Annoying Autobiographical List #1September 19, 2012 - Author: newscoma - Comments are closed
Things from this week:
- Anyone know where to find a fig tree that doesn’t look like a stick? I really am asking for a friend. The groovy Italian was wondering where he could find one that didn’t look pathetic. As I have never eaten a fig, I have no idea but he seems quite smitten with this idea. I thought I would ask Sara Clark or Aunt B. They seem to know nature and Nashville better than I do. The west Nashville Italian would appreciate your kind help.
- I haven’t had a haircut in nearly a year. It is time to endure the bush hog and get all prettysauce.
- I am confused on why people care about the Twilight couple who broke up and are apparently back together. I don’t care. I just don’t.

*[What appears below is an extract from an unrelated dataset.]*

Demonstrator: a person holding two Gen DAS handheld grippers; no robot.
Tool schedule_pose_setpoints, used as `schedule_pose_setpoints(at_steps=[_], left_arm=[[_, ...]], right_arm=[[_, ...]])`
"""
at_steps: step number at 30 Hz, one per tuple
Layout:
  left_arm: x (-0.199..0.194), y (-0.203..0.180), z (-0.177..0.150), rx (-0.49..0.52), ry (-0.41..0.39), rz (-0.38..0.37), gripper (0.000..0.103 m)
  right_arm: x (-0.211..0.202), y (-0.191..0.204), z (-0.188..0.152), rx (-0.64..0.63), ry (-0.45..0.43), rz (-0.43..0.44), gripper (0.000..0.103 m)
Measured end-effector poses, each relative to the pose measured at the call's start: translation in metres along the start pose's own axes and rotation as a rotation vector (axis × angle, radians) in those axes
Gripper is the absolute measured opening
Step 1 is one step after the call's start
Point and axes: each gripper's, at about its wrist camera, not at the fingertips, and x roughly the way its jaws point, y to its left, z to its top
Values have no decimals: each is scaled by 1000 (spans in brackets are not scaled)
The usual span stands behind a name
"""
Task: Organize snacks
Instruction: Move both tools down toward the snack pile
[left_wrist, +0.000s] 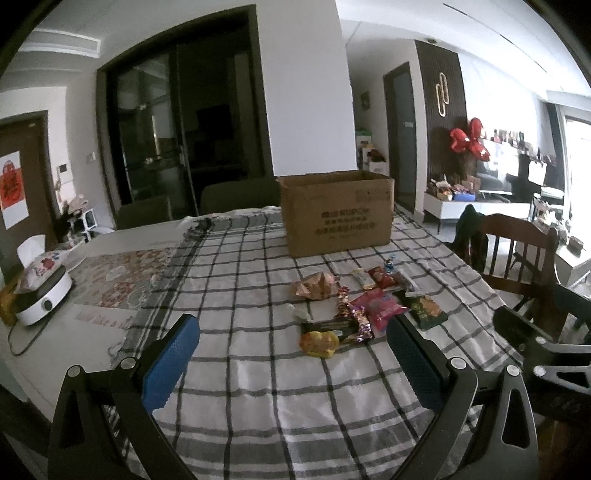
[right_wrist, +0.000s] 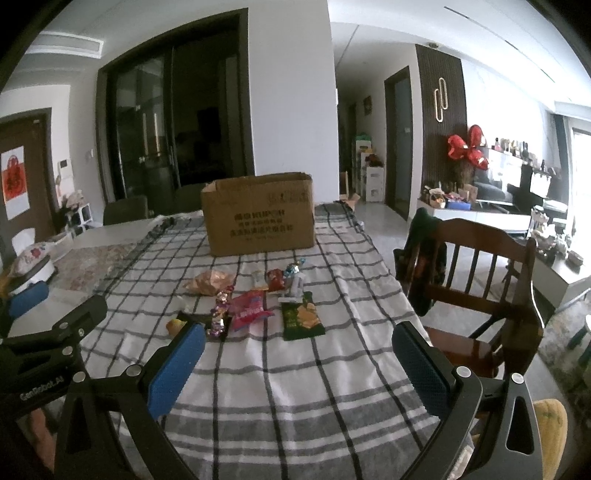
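- Snacks (left_wrist: 354, 306) lie scattered mid-table on the checked cloth (left_wrist: 258, 387), ahead of both grippers.
- Left gripper (left_wrist: 291, 354) and right gripper (right_wrist: 299, 354) hover above the cloth, jaws spread wide, holding nothing.
- Cardboard box (right_wrist: 258, 218) stands beyond the snacks.

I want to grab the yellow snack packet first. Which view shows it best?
The left wrist view: the yellow packet lies whole and unobstructed between the open fingers. In the right wrist view it is mostly hidden behind a blue finger pad.
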Motion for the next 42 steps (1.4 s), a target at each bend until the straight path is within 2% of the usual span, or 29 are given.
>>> schedule_pose_setpoints(at_steps=[4,7,12,21,27,33,42], left_arm=[[16,-4,6,11,15,-42,100],[29,-8,12,-1,39,-76,93],[55,-20,13,5,83,-120,74],[98,-48,4,29,167,-179,48],[126,-56,-4,20,226,-183,35],[150,-59,-10,-4,277,-190,28],[169,-61,-19,-16,322,-194,23]], right_arm=[[16,-4,6,-24,11,8,102],[27,-7,12,-19,20,10,102],[49,-16,19,-7,49,11,102],[89,-22,20,-52,112,15,96],[112,-20,19,-73,154,36,91],[133,-15,13,-74,201,53,83],[148,-14,8,-67,233,52,81]])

- I have seen a lot of lizards this past week. I name all lizards Roger.
- I was working at what I call the office. (Spoiler alert-it’s a bar called The Alley where they have honestly given me a table we all call “The Office”) and a man asked to use my Mac for a few minutes. I politely declined. He wasn’t happy about it and started to act a bit pissy. I finally said “Would you ask for to borrow someones pants (I actually said underwear but my dad reads this) for ten minutes. You would not. I mean no disrespect but I’m not lending my sole source of income to a man holding a PBR that is acting this way.” This is not the first time that this has happened to me incidentally. I must have shamed me. He bought me a beer. And then apologized the next day. Apology accepted. I ain’t mad at you, but no.
- Why didn’t you people tell me there is a place in Chattanooga called Aretha Frankenstein’s? Joe Lance, I’m eyeballing you. I would like to see Brother Junipers in Memphis and Aretha Frankenstein’s have a dance off for Rachel Ray’s affections.
- When Taylor Swift gets older, what is she going to write about? I look forward to the day when she croons about menopause.
- I got up at 2:30 this morning. Can you tell?